I wonder, will someone, someday, go through all my blog posts and realize a pattern or realize how much I have actually done? Even I don’t know how much I’ve done, I just do it. And, fortunately, I have people who come along for the ride and read the shorts, novellas, novels, and blogs that use to document the journey.

Please feel free to leave comments, ask questions, and support this journey by following along. And thank you, for reading, caring, and commenting…I appreciate you.

K’Anne

25 years ago today

There are times in your life where you know exactly where you were when an anniversary rolls around.

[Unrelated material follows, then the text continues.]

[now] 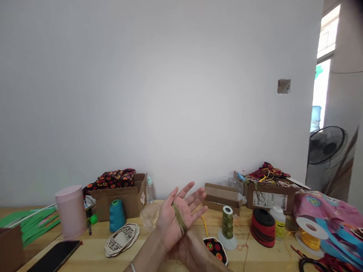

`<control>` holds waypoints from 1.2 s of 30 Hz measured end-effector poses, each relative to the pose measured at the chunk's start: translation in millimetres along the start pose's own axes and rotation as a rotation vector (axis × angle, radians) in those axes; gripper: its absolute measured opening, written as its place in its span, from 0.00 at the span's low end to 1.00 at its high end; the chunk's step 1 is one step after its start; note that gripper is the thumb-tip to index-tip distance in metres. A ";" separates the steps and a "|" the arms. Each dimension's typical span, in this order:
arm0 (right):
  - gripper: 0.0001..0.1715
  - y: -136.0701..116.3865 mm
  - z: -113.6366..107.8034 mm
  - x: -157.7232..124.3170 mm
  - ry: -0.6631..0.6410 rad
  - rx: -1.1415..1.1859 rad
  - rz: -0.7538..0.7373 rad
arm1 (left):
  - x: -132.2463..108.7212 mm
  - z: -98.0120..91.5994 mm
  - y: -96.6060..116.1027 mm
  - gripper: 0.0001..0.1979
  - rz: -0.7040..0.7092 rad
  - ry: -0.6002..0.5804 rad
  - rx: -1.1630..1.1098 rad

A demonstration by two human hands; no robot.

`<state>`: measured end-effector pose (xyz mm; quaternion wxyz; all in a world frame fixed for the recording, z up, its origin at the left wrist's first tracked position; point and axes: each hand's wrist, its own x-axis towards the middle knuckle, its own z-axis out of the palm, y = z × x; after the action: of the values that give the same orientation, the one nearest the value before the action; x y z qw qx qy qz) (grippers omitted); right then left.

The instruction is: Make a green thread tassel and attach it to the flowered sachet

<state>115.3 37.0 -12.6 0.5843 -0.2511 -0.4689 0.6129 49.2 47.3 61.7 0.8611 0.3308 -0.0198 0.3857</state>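
Olive thread loops the spread left hand, low centre — apparently winding, next needing even tension; right hand grip unclear.

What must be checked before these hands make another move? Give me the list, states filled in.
1. Left hand open, palm up: ok, the fingers are spread.
2. Olive thread on the palm: ok, a bundle of strands lies across it.
3. Right hand gripping the thread: cannot tell, its fingers are largely hidden.
4. Olive spool upright: ok, it stands beyond the right hand.
5. Strand running from spool to palm: cannot tell, none shows clearly.
6. Stray ends tidied: not ok, a loose reddish thread trails beside the red-and-black spool.
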 end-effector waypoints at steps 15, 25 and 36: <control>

JFK getting shot (I wasn’t born yet), men walking on the moon (too young for that), Watergate (I do remember the news reports, I was in grade school), Elvis dying (I remember the news ribbon going across the black/white TV we owned), and many, many more.

25 years ago today, I was in Morro Bay, California looking for a house to buy/rent to move my family up there from Huntington Beach where I owned a townhome with my mother. My boys and the dog were with me as we looked in Morro Bay, Los Osos, and Cayucos. I was listening to the radio and realized something was going on, but it had been a long drive (4 hours), and a long day looking and driving around. We ended up in Atascadero at a no-tell motel for the night, and the boys turned on the television to the news that Princess Diana had been in an accident. At that time they were still stating that she was alive. I called my mother.

My Mom was the kind of admirer of such people, I understood that. She liked class and status, she didn’t go for fame, but she grew up during the depression and I have an appreciation for certain things because of her influence. She watched avidly when Diana Spencer became Princess Diana. She stayed up the night she married to watch it all on the television. She loved the pomp and ceremony and raved over the outfits and the jewels. It was the stuff of old movies for her, and I have an appreciation of those from both my parents. But Diana, she was special, for everyone who ever watched her.

I asked my mother if she had been watching the television that day and she said, “No, why?” and I explained that Princess Diana had been in an accident. It was pretty serious. She was still alive. However, I didn’t know at that time that it wasn’t for long.

That moment, that time is forever frozen for me. We moved up to Los Osos/Morro Bay four months later and started a new chapter in our lives. It amazes me to realize that it is ‘only’ 25 years ago, how young my boys were, how our lives were changing. I miss a ‘simpler’ time and sometimes wish I could go back, with the knowledge I have now, and start again. It wouldn’t be the same, I would have to change some things. And then, of course, they wouldn’t have come out the same. I might not be the same.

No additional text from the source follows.